# [Work required]
Repeat exactly the lines from the start of the material below up to and including the "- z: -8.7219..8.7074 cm" line.
BEGIN
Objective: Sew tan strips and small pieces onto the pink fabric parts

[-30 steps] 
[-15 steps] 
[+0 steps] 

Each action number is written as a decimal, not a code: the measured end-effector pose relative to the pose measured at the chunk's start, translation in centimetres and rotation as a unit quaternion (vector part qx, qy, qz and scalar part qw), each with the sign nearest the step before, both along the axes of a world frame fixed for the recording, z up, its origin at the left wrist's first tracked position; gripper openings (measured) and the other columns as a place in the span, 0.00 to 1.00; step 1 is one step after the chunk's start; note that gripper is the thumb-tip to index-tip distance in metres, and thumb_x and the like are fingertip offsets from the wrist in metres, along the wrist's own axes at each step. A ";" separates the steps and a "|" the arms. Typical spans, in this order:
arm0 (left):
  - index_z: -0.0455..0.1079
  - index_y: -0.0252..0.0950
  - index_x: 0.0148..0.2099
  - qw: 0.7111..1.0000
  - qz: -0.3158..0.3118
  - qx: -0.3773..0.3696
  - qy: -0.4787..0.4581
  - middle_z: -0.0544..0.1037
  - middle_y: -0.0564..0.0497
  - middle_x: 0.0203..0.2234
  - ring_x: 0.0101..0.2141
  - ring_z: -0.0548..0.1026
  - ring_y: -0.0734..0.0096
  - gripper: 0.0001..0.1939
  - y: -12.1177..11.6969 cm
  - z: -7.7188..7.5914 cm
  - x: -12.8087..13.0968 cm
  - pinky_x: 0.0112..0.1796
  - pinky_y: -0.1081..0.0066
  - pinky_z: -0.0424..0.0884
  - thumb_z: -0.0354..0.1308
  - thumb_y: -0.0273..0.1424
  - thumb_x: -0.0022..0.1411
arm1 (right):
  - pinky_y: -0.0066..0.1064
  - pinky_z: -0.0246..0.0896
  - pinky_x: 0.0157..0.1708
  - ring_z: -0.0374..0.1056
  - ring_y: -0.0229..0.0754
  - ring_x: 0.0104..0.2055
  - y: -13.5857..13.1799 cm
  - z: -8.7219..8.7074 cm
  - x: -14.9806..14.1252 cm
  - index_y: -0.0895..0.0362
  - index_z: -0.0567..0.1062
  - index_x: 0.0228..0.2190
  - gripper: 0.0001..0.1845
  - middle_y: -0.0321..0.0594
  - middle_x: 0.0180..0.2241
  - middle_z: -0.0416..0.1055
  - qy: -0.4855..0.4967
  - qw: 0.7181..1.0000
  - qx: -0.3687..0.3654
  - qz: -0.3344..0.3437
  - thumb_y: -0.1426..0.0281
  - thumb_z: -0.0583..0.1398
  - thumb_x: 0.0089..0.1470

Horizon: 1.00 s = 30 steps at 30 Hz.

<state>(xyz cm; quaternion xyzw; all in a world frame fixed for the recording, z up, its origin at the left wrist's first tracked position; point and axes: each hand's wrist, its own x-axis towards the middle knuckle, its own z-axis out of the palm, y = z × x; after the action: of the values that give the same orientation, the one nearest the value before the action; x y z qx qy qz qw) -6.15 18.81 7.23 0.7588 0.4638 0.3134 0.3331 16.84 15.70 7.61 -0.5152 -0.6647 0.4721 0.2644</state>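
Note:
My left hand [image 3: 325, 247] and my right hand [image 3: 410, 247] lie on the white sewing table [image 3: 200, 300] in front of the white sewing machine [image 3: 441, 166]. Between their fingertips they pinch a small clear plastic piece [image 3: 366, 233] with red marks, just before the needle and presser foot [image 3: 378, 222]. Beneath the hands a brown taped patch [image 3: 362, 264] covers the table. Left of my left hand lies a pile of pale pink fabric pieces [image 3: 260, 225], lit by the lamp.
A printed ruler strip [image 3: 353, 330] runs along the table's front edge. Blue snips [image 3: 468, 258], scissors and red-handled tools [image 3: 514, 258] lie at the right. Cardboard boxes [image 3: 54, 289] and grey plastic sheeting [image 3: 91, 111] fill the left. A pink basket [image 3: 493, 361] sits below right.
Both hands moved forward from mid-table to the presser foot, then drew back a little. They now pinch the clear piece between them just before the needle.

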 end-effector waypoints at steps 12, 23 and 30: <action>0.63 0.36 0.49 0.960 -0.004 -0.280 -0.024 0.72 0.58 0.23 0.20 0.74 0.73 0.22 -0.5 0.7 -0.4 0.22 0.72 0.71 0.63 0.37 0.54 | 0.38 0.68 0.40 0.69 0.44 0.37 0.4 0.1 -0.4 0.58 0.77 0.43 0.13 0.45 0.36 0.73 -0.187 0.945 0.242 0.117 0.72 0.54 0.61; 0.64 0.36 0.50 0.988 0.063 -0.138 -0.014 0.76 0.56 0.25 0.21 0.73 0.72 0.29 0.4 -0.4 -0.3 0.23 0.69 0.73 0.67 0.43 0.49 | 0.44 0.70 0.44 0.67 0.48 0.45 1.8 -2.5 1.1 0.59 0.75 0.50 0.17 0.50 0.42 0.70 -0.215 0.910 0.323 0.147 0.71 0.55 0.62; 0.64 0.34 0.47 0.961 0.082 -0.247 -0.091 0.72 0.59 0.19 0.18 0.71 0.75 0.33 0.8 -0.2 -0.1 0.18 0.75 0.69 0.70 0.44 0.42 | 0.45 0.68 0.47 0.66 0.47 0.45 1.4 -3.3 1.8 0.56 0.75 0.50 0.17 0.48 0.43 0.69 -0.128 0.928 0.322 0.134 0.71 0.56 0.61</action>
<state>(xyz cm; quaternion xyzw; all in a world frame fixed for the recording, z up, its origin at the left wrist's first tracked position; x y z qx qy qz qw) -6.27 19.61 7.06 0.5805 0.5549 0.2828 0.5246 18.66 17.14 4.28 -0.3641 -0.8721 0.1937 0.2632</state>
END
# [Answer box]
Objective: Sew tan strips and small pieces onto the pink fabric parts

[-30 steps] 
[-15 steps] 
[+0 steps] 

Each action number is written as a decimal, not a code: the measured end-effector pose relative to the pose measured at the chunk's start, translation in centimetres and rotation as a unit quaternion (vector part qx, qy, qz and scalar part qw), each with the sign nearest the step before, both along the axes of a world frame fixed for the recording, z up, its origin at the left wrist's first tracked position; gripper openings (measured) and the other columns as a place in the span, 0.00 to 1.00; step 1 is one step after the chunk's start; note that gripper is the thumb-tip to index-tip distance in metres, and thumb_x and the like are fingertip offsets from the wrist in metres, along the wrist's own axes at each step. A ";" separates the steps and a "|" the arms. Typical spans, in this order:
arm0 (left):
  - index_z: -0.0455..0.1079
  - index_y: -0.0252..0.0950
  - index_x: 0.0148..0.2099
  - qw: 0.7111..1.0000
  - qz: -0.3158..0.3118
  - qx: -0.3773..0.3696
  - qy: -0.4787..0.4581
  - middle_z: -0.0544..0.1037
  - middle_y: -0.0564..0.0497
  - middle_x: 0.0203..0.2234
  - ring_x: 0.0101..0.2141
  - ring_z: -0.0548..0.1026
  - ring_y: -0.0734..0.0096
  - gripper: 0.0001..0.1939
  - y: -12.1177..11.6969 cm
  - z: -7.7188..7.5914 cm
  - x: -12.8087..13.0968 cm
  - pinky_x: 0.0112..0.1796
  - pinky_y: -0.1081..0.0066
  - pinky_z: -0.0424..0.0884
  - thumb_z: -0.0354..0.1308
  - thumb_y: -0.0273..0.1424
  - thumb_x: -0.0022..0.1411
arm1 (right):
  - pinky_y: -0.0066..0.1064
  - pinky_z: -0.0246..0.0896
  - pinky_x: 0.0157..0.1708
  - ring_z: -0.0374..0.1056
  - ring_y: -0.0229..0.0754
  - ring_x: 0.0104..0.2055
  - y: -13.5857..13.1799 cm
  - z: -8.7219..8.7074 cm

The complete answer has now been given.